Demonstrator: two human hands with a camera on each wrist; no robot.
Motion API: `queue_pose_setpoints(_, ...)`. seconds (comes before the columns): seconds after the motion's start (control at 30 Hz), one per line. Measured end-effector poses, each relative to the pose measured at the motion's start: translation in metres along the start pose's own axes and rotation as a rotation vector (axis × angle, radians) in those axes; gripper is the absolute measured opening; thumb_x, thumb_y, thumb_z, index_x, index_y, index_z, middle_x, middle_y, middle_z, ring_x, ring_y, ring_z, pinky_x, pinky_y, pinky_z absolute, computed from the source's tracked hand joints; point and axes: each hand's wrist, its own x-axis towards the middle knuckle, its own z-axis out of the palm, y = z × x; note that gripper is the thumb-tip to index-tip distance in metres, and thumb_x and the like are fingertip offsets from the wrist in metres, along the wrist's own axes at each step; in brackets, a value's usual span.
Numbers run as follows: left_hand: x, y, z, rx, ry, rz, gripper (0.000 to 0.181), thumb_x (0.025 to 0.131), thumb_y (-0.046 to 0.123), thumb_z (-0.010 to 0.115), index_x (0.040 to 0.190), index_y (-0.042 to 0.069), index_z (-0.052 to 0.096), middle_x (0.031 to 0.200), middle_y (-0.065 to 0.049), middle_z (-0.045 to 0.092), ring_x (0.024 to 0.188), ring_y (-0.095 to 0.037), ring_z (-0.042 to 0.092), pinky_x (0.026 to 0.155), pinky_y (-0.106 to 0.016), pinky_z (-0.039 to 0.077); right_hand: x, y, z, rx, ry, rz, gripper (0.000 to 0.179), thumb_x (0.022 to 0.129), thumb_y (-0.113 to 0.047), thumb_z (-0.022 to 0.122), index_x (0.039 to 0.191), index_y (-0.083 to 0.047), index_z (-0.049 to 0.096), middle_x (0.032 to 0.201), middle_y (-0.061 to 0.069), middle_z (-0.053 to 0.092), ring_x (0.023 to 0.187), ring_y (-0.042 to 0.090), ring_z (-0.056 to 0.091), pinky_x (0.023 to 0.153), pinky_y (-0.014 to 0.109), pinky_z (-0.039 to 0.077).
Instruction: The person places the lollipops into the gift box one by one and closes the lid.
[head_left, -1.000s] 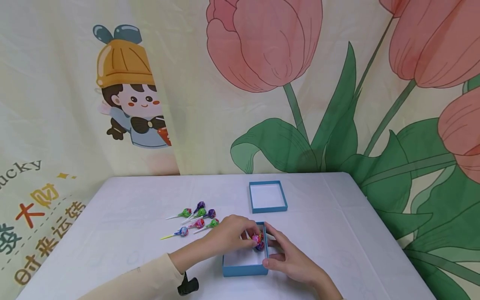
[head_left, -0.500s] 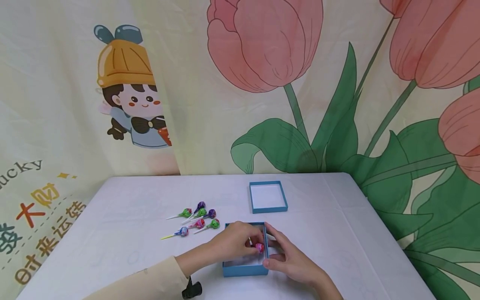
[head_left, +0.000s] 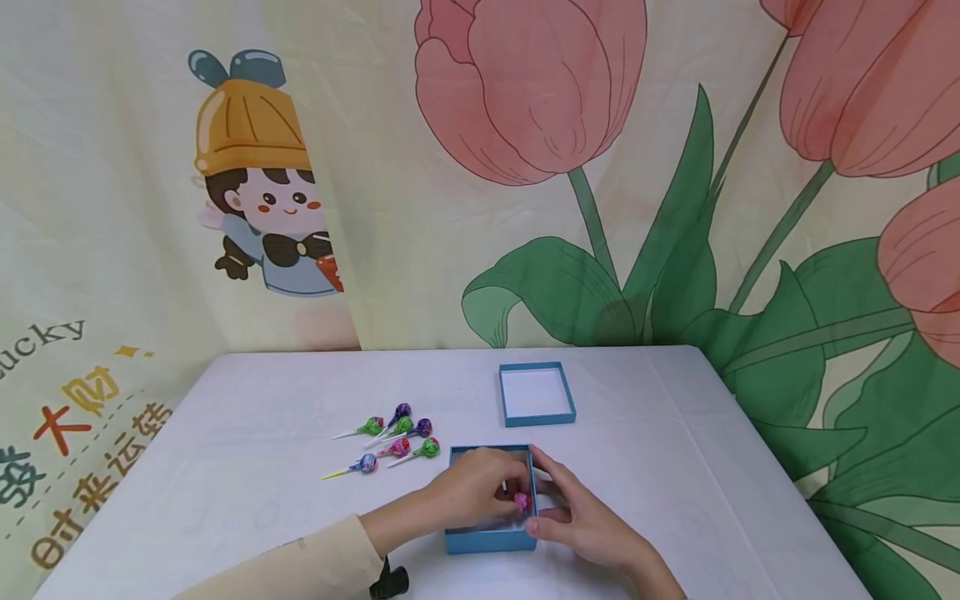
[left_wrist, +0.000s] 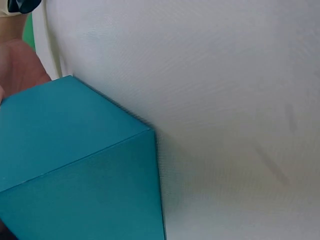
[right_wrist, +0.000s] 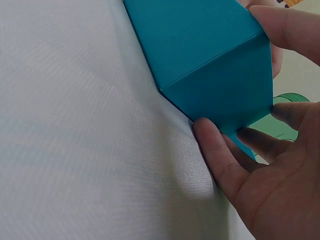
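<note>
In the head view my left hand [head_left: 476, 487] reaches over the left wall of an open blue box [head_left: 491, 543]. Its thumb and fingers pinch a pink-wrapped lollipop [head_left: 522, 501] low inside, near the right wall; the stick is hidden. My right hand [head_left: 577, 521] grips the box from the right, thumb by the near corner and a finger at the far one. The right wrist view shows that hand's fingers spread over the blue outer wall [right_wrist: 220, 85]. Only the box's outside [left_wrist: 85, 150] and part of a hand appear in the left wrist view.
Several lollipops [head_left: 397, 427] in green, purple, pink and blue wrappers lie left of the box, sticks pointing left. Behind the box rests a shallow blue lid [head_left: 537, 418], its white inside facing up. A printed curtain hangs behind the white-covered table [head_left: 262, 400].
My left hand has moved slightly right and down into the box with the pink lollipop. Purple wrapping seen beside it a second ago is now out of sight. The right hand keeps its place.
</note>
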Motion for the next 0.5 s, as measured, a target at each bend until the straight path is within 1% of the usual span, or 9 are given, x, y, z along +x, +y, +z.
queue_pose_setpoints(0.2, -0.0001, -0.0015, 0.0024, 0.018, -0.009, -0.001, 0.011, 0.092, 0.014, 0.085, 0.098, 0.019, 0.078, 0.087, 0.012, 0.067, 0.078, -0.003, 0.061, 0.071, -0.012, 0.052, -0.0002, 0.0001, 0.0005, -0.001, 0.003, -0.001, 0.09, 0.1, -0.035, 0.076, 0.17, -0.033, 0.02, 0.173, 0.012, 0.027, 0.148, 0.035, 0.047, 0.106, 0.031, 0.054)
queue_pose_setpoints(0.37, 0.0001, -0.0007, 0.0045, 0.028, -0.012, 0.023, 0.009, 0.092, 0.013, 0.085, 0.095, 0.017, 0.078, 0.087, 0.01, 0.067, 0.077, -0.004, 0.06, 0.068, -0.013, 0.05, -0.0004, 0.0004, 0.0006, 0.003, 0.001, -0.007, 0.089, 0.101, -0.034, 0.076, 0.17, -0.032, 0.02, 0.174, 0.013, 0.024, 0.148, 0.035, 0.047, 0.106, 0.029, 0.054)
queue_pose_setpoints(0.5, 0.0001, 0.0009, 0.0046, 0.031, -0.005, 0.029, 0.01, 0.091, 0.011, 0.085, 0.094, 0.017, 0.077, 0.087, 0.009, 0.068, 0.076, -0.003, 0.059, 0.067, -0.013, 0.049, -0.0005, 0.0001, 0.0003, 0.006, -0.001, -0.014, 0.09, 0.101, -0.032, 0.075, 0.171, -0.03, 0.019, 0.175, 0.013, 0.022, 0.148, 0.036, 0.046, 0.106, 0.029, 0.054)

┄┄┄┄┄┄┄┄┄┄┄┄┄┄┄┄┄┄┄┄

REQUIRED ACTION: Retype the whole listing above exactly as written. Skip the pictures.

REPLY TO THE EXERCISE:
Demonstrator: two human hands with a camera on each wrist; no robot.
Motion API: `queue_pose_setpoints(_, ...)`. seconds (comes before the columns): seconds after the motion's start (control at 30 Hz), one per line. Measured end-effector poses, each relative to the pose measured at the motion's start: translation in metres along the start pose's own axes and rotation as a rotation vector (axis × angle, radians) in those axes; gripper is the absolute measured opening; thumb_x, thumb_y, thumb_z, index_x, index_y, index_z, middle_x, middle_y, middle_z, ring_x, ring_y, ring_z, pinky_x, pinky_y, pinky_z absolute, computed from the source's tracked hand joints; point and axes: each hand's wrist, its own x-axis towards the middle knuckle, its own z-axis out of the palm, y = z × x; note that gripper is the thumb-tip to index-tip distance in metres, and thumb_x and the like are fingertip offsets from the wrist in metres, along the wrist's own axes at each step; in brackets, a value's usual span.
Numbers run as follows: left_hand: x, y, z, rx, ry, rz, gripper (0.000 to 0.181), thumb_x (0.025 to 0.131), thumb_y (-0.046 to 0.123), thumb_z (-0.010 to 0.115), index_x (0.040 to 0.190), index_y (-0.042 to 0.069), index_z (-0.052 to 0.096), middle_x (0.031 to 0.200), middle_y (-0.065 to 0.049), middle_z (-0.045 to 0.092), ring_x (0.024 to 0.188), ring_y (-0.095 to 0.037), ring_z (-0.042 to 0.092), pinky_x (0.026 to 0.155), pinky_y (-0.106 to 0.016), pinky_z (-0.039 to 0.077); right_hand: x, y, z, rx, ry, rz, gripper (0.000 to 0.179), thumb_x (0.022 to 0.129), thumb_y (-0.113 to 0.047), thumb_z (-0.022 to 0.122), index_x (0.039 to 0.191), index_y (-0.083 to 0.047), index_z (-0.049 to 0.096), middle_x (0.032 to 0.201), middle_y (-0.061 to 0.069), middle_z (-0.053 to 0.092), ring_x (0.023 to 0.187), ring_y (-0.042 to 0.090), ring_z (-0.056 to 0.091), pinky_x (0.023 to 0.153), pinky_y (-0.014 to 0.109), pinky_z (-0.039 to 0.077).
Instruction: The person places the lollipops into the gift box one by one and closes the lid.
[head_left, -1.000s] 
[head_left, -0.500s] 
[head_left, +0.000s] 
[left_wrist, +0.000s] 
[right_wrist, +0.000s] 
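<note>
In the head view my left hand [head_left: 476, 487] reaches over the left wall of an open blue box [head_left: 491, 543]. Its thumb and fingers pinch a pink-wrapped lollipop [head_left: 522, 501] low inside, near the right wall; the stick is hidden. My right hand [head_left: 577, 521] grips the box from the right, thumb by the near corner and a finger at the far one. The right wrist view shows that hand's fingers spread over the blue outer wall [right_wrist: 220, 85]. Only the box's outside [left_wrist: 85, 150] and part of a hand appear in the left wrist view.
Several lollipops [head_left: 397, 427] in green, purple, pink and blue wrappers lie left of the box, sticks pointing left. Behind the box rests a shallow blue lid [head_left: 537, 418], its white inside facing up. A printed curtain hangs behind the white-covered table [head_left: 262, 400].
My left hand has moved slightly right and down into the box with the pink lollipop. Purple wrapping seen beside it a second ago is now out of sight. The right hand keeps its place.
</note>
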Motion for the next 0.5 s, as measured, a target at each bend until the straight path is within 1% of the usual span, or 9 are given, x, y, z along +x, +y, +z.
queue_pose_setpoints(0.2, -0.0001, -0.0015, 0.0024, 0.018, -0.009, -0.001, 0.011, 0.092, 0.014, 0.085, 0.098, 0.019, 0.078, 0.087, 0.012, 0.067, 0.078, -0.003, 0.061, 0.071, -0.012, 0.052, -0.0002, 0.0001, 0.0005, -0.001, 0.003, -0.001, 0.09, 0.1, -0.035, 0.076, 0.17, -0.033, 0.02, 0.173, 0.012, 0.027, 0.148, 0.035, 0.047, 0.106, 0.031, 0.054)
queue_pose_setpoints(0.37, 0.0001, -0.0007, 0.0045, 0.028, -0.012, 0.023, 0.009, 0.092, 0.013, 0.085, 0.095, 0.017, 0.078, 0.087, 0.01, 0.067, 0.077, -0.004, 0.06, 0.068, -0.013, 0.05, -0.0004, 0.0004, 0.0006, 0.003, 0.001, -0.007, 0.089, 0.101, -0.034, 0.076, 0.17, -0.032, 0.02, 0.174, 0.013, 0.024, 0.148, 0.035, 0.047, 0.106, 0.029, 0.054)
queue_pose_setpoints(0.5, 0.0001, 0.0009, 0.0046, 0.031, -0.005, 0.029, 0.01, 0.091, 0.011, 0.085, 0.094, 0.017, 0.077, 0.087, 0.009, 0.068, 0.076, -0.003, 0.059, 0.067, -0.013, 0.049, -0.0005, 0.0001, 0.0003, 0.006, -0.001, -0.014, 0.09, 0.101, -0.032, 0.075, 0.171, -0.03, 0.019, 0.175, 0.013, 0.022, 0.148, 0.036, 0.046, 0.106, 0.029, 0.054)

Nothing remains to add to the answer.